WHAT THIS TASK INVOLVES: Repeat exactly, and only, the lines below starting at the line that contains "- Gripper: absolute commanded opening" and ending at the line that contains "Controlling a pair", inclusive of both.

(INFORMATION SUPPLIED begins)

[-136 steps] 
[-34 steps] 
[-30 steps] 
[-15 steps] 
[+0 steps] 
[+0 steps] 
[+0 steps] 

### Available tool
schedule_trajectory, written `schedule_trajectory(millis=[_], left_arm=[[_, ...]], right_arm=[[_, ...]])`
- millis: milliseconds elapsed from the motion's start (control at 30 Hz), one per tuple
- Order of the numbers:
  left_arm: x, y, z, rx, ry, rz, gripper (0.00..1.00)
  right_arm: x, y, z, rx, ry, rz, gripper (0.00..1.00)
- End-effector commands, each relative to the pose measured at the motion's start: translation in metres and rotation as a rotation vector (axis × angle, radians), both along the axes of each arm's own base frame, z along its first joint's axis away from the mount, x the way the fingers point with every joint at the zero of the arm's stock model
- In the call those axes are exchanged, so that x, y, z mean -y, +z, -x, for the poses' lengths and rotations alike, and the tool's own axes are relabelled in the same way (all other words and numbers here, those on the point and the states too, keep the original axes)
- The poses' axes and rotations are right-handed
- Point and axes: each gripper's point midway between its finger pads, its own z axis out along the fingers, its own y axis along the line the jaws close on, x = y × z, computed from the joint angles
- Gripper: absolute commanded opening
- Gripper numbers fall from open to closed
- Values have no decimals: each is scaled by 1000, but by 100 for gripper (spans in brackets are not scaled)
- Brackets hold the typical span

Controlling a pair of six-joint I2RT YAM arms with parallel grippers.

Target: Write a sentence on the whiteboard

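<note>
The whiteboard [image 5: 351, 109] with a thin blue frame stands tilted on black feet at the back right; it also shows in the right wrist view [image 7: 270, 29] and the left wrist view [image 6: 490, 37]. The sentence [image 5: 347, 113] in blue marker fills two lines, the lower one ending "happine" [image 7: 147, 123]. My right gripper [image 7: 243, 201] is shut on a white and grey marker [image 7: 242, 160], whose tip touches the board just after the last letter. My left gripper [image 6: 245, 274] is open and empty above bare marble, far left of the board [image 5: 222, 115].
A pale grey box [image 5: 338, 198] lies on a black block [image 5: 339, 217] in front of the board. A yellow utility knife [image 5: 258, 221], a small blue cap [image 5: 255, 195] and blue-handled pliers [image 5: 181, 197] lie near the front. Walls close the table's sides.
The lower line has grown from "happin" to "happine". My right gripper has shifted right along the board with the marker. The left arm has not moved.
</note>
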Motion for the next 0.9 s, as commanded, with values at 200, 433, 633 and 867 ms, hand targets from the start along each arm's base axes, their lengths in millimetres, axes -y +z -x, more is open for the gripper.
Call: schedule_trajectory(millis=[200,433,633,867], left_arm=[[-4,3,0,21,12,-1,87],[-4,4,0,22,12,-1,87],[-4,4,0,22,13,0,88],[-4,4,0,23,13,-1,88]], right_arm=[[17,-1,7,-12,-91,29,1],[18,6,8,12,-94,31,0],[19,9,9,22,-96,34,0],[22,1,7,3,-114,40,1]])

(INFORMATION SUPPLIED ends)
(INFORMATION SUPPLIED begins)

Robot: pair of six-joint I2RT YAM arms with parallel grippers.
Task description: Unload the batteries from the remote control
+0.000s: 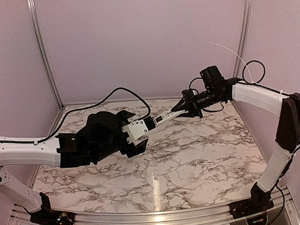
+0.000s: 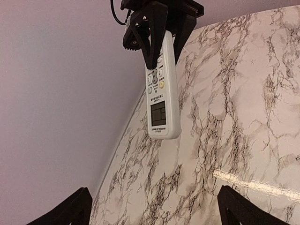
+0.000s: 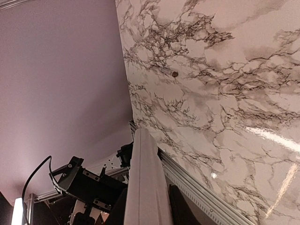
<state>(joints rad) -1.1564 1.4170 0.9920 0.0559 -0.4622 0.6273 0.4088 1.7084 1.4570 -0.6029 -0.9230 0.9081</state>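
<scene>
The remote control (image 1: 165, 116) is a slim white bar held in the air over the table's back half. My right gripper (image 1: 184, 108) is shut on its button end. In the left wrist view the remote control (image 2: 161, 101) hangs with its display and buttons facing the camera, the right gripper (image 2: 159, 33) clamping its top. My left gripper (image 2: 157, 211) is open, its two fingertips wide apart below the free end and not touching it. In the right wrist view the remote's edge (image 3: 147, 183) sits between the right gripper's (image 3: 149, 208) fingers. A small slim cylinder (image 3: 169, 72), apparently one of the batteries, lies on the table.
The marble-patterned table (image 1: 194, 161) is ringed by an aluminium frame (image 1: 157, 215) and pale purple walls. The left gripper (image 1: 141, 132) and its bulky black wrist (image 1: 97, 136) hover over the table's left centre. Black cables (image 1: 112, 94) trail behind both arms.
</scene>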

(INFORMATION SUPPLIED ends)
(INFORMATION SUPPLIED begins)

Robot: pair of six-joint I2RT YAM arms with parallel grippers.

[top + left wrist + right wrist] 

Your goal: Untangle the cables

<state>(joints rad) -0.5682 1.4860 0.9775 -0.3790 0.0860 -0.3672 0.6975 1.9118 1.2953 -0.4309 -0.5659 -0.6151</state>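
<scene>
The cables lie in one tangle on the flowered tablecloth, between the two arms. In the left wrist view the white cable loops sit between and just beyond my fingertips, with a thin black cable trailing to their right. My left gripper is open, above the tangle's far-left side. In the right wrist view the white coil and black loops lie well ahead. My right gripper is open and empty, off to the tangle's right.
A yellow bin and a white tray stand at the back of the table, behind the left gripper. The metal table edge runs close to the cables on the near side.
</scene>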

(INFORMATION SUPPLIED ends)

ANSWER BELOW:
- Gripper: absolute commanded opening
- Gripper numbers fall from open to closed
- Values have no decimals: each is scaled by 1000, but by 100 for gripper (spans in brackets are not scaled)
- Brackets hold the typical span

Controlling a pair of six-joint I2RT YAM arms with parallel grippers.

No further output is required.